I manage to twist my head enough to see in front of us, and I realize there’s something there, now. A smear of brown, which resolves into the geometric shapes of a cabin and a barn. I try again to get Tinkerbell to slow down, but she’s got her own ideas.
Faster, faster.
She’s showing off, I realize, as I glance to one side and see a cluster of horses on the other side of the fence keeping pace, whinnying and snorting at Tinkerbell, who answers, shakes her head, whinnying again in that deafening cry.
I hear voices—shouts. “Stop! Stop!”
Men, noticing me and my headlong flight on the back of this crazy animal, shouting at me to stop.

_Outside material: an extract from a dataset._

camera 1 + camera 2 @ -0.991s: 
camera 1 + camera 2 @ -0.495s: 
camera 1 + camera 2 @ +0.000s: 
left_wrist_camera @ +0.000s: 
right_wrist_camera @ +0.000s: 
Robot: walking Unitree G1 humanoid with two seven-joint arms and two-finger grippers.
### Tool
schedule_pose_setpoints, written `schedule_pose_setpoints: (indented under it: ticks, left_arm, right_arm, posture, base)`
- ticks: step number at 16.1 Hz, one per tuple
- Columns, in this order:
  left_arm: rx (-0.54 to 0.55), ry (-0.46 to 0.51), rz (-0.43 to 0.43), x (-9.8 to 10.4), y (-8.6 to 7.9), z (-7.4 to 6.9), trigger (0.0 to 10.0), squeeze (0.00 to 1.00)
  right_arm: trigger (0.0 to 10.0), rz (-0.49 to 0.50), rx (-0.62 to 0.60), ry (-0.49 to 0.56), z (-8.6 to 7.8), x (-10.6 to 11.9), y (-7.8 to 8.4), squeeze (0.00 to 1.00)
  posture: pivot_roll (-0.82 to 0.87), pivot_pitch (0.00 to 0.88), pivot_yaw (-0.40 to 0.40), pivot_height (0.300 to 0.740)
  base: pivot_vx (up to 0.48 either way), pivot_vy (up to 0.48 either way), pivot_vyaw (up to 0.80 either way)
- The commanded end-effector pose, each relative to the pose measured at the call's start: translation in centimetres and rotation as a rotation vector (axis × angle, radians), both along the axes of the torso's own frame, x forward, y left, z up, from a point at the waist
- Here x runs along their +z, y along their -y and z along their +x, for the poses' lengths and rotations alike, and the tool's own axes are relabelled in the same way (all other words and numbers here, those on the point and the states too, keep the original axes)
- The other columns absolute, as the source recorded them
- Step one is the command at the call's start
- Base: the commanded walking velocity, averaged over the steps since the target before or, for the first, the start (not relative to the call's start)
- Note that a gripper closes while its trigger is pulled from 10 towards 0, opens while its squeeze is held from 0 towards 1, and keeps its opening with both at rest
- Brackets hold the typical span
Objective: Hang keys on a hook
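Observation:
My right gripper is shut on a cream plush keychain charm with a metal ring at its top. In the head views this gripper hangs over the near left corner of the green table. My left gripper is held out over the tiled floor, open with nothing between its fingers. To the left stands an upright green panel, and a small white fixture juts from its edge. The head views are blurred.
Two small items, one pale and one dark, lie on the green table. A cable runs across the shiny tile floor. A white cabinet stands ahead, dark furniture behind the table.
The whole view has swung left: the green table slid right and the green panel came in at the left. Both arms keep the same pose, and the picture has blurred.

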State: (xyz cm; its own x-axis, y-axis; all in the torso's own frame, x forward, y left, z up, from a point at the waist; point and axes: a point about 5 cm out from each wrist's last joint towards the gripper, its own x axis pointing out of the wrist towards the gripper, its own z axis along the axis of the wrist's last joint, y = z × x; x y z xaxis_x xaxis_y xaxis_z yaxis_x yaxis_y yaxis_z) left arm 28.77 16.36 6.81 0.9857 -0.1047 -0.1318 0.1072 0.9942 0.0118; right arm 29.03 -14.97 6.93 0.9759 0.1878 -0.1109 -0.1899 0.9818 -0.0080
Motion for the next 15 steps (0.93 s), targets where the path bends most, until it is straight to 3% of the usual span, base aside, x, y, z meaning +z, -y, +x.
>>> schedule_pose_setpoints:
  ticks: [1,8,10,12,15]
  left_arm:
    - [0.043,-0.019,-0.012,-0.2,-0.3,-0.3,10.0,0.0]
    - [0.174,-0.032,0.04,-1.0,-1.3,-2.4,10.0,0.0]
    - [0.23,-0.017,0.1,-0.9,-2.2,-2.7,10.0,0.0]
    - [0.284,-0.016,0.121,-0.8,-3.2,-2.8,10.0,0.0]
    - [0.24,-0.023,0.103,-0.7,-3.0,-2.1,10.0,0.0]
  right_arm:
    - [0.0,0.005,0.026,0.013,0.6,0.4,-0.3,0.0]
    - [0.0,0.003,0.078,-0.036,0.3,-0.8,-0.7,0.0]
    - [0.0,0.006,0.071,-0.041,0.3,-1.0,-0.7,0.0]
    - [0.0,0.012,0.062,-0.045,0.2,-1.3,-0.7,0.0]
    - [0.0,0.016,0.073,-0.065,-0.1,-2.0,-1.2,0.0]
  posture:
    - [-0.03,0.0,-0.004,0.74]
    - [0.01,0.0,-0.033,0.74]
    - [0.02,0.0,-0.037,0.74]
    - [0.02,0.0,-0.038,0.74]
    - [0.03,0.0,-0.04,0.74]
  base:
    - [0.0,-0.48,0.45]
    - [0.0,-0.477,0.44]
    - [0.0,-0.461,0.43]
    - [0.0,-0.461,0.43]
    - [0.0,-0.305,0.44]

“I can’t!” I scream. “She won’t stop!”
I’m staring past Tinkerbell’s heaving neck, watching men scatter out of the way.
All except one.
He stands up from where he’d been hunched over a horse’s hoof. Drops a tool on the ground. Slaps the horse to send it scurrying out of the way.
He stands, directly in the line of runaway Tinkerbell.
“She won’t stop!” I shout. “Get out of the way!”
He’s massive. His shoulders resemble the Rockies themselves. He’s utterly unmoving. Unafraid.
There’s a fence ahead, and Tinkerbell isn’t slowing.
Fear crawls up higher, inching up into my throat. My head is pounding and my chest is tight. I’m terrified.